> _Your objective_
Only these lines of the data below are wanted: the one with "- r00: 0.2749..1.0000", the one with "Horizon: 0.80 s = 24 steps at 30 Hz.", and any lines between them, each repeated exactly.

====

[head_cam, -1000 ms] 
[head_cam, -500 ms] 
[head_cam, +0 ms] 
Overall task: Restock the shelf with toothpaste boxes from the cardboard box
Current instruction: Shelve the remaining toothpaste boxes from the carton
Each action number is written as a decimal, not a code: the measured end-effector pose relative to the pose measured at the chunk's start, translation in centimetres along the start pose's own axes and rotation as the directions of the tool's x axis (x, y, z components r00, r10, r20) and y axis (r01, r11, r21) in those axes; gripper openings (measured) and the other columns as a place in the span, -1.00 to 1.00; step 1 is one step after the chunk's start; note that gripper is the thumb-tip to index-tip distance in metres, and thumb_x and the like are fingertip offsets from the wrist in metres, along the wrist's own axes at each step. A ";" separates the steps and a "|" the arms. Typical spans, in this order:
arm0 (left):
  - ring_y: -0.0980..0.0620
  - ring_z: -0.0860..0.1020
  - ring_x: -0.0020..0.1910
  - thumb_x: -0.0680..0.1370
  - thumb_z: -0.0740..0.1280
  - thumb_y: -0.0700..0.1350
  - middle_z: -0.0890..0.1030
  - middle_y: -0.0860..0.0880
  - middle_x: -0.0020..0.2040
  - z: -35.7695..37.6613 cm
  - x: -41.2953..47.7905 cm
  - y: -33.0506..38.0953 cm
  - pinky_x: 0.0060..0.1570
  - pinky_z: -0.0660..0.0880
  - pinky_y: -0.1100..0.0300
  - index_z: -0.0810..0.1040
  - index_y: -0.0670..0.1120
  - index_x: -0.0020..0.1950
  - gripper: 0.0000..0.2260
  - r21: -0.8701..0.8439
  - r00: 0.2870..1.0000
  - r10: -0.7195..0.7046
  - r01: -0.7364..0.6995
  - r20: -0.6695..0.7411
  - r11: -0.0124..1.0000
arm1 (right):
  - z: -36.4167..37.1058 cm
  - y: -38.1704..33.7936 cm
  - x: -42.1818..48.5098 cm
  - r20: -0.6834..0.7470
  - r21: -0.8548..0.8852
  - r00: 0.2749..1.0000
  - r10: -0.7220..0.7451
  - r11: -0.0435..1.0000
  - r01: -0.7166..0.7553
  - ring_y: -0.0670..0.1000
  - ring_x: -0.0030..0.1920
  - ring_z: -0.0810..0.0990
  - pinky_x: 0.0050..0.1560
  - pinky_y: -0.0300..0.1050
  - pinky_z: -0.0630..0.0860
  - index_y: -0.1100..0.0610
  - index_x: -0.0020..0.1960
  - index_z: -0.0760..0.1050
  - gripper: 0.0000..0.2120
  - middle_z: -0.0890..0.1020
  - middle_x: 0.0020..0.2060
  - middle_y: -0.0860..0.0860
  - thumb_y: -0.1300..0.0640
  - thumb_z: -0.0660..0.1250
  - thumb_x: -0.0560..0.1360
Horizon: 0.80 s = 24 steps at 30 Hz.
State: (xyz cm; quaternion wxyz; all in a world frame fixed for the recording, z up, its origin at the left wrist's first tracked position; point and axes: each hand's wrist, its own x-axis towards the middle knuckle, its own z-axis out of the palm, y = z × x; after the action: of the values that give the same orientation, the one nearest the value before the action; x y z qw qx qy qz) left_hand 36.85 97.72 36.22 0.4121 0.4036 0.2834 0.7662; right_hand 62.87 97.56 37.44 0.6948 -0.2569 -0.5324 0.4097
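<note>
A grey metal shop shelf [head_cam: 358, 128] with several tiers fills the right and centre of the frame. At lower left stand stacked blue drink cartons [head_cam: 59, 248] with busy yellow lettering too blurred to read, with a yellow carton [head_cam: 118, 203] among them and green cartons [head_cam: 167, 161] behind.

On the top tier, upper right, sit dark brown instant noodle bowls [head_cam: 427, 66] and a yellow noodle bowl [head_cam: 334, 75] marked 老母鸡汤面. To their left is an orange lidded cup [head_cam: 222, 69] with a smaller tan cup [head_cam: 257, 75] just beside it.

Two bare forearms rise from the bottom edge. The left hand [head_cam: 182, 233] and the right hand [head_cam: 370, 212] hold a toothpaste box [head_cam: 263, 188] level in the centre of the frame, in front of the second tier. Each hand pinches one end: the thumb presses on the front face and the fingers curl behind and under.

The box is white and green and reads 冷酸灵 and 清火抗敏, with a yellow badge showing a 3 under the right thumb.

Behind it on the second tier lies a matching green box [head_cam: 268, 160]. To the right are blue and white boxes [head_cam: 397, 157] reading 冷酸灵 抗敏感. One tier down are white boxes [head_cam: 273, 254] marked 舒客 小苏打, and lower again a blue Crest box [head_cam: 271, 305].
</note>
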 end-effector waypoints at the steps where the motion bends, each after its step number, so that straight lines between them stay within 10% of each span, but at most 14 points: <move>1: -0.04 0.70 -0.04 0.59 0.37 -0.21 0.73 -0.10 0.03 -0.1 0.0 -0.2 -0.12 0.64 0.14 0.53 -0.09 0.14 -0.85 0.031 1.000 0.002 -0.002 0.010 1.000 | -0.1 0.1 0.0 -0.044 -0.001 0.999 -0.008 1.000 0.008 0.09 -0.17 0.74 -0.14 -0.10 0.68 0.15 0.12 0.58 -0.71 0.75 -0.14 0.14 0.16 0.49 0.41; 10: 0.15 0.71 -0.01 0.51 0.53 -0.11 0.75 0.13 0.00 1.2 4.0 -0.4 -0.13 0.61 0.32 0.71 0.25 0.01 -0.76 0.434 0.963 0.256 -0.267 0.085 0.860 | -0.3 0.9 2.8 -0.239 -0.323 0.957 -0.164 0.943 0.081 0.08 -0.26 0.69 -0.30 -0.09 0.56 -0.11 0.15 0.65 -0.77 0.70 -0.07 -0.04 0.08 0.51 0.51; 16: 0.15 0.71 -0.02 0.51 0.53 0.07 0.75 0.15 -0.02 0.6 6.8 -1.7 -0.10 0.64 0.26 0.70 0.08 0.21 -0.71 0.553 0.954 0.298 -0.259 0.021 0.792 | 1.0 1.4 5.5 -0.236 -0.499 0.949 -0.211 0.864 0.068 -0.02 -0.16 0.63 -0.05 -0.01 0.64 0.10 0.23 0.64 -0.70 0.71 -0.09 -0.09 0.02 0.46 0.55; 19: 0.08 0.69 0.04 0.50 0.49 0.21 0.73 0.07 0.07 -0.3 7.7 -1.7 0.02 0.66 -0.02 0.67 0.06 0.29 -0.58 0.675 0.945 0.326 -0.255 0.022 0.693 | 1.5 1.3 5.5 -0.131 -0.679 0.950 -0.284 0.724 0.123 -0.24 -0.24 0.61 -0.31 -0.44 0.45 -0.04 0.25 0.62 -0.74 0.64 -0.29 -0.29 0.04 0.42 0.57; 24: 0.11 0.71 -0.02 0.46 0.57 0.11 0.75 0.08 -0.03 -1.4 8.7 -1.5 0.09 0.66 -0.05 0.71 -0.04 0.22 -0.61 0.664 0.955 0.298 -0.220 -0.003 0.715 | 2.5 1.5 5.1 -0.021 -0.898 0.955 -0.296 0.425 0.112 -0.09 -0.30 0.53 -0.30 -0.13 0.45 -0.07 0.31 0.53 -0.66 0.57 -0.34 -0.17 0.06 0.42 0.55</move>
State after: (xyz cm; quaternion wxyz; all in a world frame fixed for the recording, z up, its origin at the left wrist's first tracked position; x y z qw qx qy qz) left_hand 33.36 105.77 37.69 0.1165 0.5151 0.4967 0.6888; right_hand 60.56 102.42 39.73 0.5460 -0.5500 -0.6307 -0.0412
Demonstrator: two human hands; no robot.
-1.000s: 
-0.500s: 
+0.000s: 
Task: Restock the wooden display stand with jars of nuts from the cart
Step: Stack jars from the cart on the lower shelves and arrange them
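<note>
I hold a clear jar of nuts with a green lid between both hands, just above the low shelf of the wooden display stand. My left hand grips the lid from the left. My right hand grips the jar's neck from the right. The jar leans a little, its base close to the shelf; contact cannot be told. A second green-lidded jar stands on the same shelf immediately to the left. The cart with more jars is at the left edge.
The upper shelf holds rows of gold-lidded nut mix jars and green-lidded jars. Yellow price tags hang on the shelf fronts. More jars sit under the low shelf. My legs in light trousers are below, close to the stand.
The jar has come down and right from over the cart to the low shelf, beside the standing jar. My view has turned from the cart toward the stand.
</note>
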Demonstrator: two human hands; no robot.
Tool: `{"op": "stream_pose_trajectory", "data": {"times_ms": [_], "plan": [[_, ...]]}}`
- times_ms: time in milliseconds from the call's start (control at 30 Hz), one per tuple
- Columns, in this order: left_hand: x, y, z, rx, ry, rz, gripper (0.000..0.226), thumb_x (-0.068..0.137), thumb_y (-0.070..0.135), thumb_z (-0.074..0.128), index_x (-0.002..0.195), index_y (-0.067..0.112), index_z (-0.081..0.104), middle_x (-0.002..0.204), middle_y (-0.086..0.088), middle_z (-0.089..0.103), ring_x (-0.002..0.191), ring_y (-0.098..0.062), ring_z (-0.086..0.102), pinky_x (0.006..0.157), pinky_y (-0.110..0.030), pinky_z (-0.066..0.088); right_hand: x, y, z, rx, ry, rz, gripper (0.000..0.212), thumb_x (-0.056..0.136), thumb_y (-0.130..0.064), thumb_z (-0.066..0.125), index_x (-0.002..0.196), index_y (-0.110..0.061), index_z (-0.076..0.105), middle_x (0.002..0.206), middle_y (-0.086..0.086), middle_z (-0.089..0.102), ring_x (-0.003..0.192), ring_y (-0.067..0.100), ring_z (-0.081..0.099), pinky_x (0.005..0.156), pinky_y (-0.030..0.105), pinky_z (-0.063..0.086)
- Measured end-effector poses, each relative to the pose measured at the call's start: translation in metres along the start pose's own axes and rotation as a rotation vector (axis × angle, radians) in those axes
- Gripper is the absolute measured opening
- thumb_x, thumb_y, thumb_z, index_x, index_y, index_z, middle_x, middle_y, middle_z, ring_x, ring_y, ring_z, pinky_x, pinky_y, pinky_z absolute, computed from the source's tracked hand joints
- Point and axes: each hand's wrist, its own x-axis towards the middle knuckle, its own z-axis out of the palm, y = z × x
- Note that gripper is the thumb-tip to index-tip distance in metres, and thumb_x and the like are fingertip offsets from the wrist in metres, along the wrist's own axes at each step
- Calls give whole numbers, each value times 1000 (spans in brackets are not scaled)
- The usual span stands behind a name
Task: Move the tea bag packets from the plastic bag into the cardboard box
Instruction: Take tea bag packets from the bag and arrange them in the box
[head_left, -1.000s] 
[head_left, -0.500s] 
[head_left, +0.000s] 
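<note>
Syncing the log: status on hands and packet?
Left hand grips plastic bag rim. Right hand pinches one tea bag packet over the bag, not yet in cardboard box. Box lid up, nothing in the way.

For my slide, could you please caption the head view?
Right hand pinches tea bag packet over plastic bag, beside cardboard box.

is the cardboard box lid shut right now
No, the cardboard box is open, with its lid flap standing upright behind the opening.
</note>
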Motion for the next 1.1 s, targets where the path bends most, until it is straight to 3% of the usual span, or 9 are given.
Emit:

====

> _Task output_
  - r00: 0.2749..1.0000
  - r10: -0.7220..0.7451
  - r11: -0.0435..1.0000
  - r01: -0.7166..0.7553
  - ring_y: -0.0670..0.1000
  - ring_x: -0.0030..0.1920
  - ring_z: -0.0810..0.0990
  - pinky_x: 0.0050..0.1560
  - pinky_y: -0.0300..0.1050
  - pinky_z: -0.0630..0.0860
  - index_y: -0.1100..0.0610
  - index_x: -0.0020..0.1960
  - index_z: -0.0760..0.1050
  - gripper: 0.0000..0.2120
  - middle_z: -0.0890..0.1020
  - middle_x: 0.0020..0.2060
  - middle_y: -0.0860..0.0860
  - thumb_y: -0.1300..0.0640
  - thumb_z: -0.0660..0.1250
  - thumb_x: -0.0560..0.1360
Horizon: 0.80 s = 24 steps at 30 Hz.

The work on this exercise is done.